The therapeutic outcome for unresectable, locally advanced, malignant thymoma has been poor.
To improve tumor resectability and patient survival rates by studying a multimodal approach to therapy for unresectable malignant thymoma.
Prospective cohort study.
Tertiary care cancer center.
All eligible patients had newly diagnosed, histologically proven, unresectable malignant thymoma.
The treatment regimen consisted of induction chemotherapy (three courses of cyclophosphamide, doxorubicin, cisplatin, and prednisone), surgical resection, postoperative radiation therapy, and consolidation chemotherapy (three courses of cyclophosphamide, doxorubicin, cisplatin, and prednisone). Tissue samples were taken at the time of surgical resection for assessment of tumor necrosis and Ki-67 expression.

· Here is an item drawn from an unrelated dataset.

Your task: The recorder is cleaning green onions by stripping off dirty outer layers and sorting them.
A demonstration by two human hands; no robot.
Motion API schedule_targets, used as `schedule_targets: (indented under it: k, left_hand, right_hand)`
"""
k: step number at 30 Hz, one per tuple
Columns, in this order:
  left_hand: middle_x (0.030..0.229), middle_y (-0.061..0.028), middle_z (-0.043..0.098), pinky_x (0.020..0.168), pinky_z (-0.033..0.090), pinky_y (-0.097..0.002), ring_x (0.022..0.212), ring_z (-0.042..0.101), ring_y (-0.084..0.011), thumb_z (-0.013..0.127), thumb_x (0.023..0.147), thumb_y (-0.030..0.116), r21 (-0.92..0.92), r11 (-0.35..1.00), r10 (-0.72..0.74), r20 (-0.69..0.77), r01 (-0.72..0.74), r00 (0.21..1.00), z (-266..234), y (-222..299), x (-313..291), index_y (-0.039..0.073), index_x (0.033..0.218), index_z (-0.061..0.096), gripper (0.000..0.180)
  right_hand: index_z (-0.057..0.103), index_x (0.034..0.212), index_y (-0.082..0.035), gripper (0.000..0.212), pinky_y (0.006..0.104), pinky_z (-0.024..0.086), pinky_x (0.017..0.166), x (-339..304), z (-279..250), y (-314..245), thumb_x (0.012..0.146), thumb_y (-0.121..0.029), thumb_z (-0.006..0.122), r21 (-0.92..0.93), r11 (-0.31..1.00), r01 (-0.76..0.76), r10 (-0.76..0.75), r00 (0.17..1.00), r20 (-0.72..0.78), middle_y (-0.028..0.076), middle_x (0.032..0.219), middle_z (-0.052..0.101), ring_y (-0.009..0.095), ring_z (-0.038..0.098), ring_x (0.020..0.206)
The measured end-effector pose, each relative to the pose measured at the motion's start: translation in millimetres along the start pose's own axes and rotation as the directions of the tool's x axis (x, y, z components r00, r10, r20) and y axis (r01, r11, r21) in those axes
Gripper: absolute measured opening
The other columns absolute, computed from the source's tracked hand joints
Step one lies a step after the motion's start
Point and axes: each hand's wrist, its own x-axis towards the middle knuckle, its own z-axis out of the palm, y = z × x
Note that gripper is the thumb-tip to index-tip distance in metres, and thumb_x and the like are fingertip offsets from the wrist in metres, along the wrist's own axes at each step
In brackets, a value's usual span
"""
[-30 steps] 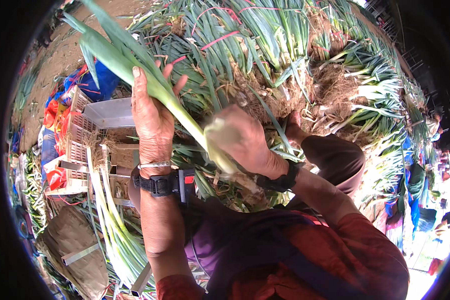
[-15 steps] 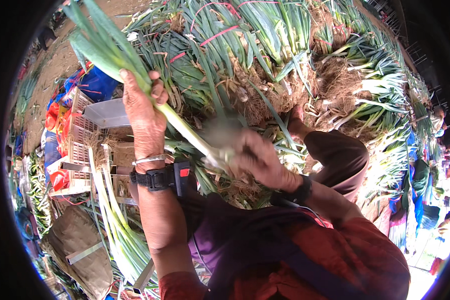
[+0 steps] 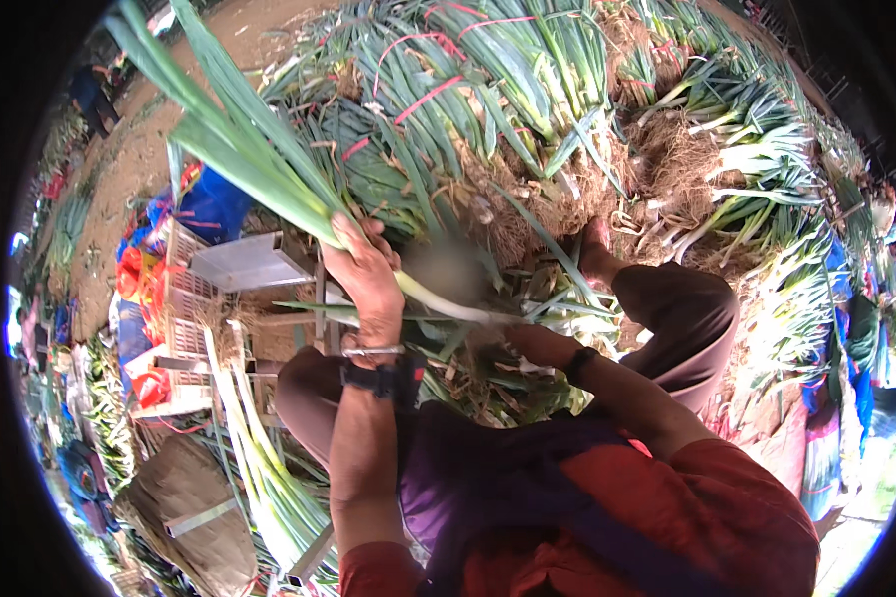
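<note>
A long leek [image 3: 279, 189] slants across the middle, its green leaves to the upper left and its pale stalk to the lower right. My left hand [image 3: 368, 274] is closed round it where the leaves meet the stalk. At the white lower end my right hand [image 3: 540, 345] is closed on the leek; its fingertips are smeared and partly hidden, as is the root end. Beneath both hands lie loose leaves and trimmings [image 3: 468, 368]. Several peeled-looking leeks [image 3: 259, 453] rest side by side to the left of my left forearm.
Tied leek bundles [image 3: 558, 60] with red bands and brown roots are heaped ahead. More leeks [image 3: 767, 159] line the right. At left stand a slatted crate [image 3: 184, 264], a grey metal tray [image 3: 244, 264] and a brown sheet [image 3: 194, 507]. My bare foot [image 3: 597, 254] rests near the roots.
My left hand has moved right and nearer with the leek. My right hand has shifted slightly right, toward my knee, staying at the leek's white end.
</note>
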Motion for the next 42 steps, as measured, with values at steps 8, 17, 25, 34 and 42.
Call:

Tumor response and resectability (both overall and after induction chemotherapy) and disease-free survival rate in patients who received multimodal therapy.
13 patients were consecutively enrolled from February 1990 to December 1996, and 12 evaluable patients were assessed for response. Disease responded to induction chemotherapy completely in 3 patients (25%) and partially in 8 patients (67%); 1 patient had a minor response (8%). Eleven patients had surgical resection; 1 refused surgery. Tumors were removed completely in 9 (82%) and incompletely in 2 (18%) of 11 patients who had been receiving radiation therapy and consolidation chemotherapy. All 12 patients are alive (100% at 7 years), with a median follow-up of 43 months, and 10 patients are disease free (73% disease-free survival at 7 years). A high correlation was seen between tumor necrosis after induction chemotherapy and Ki-67 expression (r = −0.88).
Aggressive multimodal treatment is highly effective and may cure locally advanced, unresectable malignant thymoma.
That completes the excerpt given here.